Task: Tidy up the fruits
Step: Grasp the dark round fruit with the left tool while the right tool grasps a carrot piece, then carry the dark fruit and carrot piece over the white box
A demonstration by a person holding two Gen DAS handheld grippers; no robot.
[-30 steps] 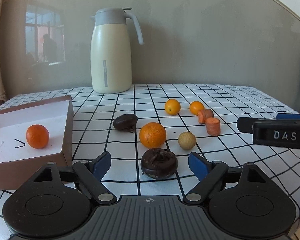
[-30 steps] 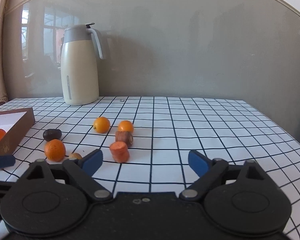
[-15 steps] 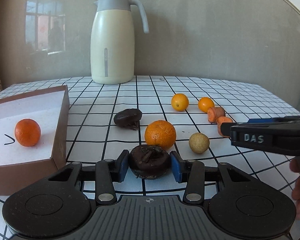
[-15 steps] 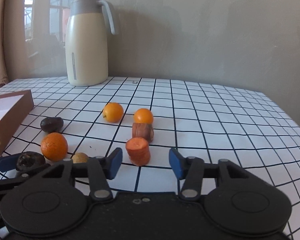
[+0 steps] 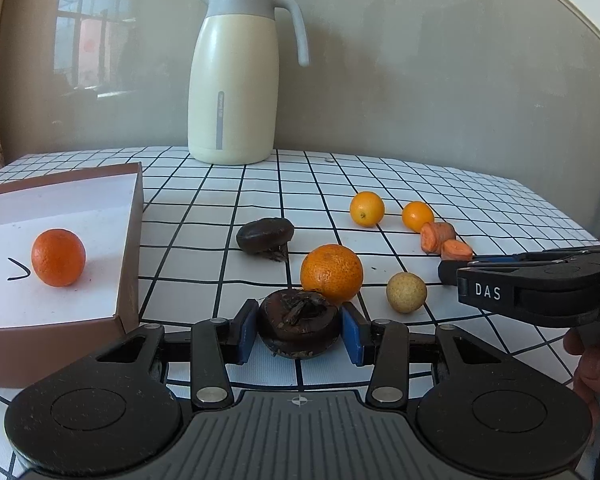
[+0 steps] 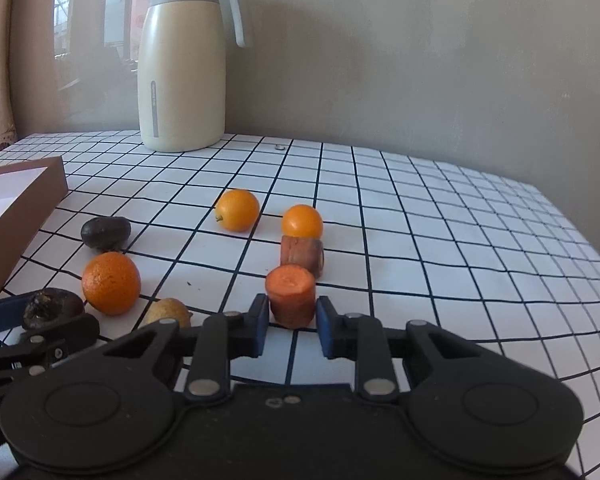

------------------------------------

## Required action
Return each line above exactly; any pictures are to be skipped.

## Written answer
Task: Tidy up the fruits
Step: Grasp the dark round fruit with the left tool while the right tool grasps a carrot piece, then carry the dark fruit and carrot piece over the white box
A demonstration by a person holding two Gen DAS handheld grippers; no robot.
[-30 steps] 
[-30 steps] 
[-15 steps] 
[-15 steps] 
[+0 steps] 
[+0 steps] 

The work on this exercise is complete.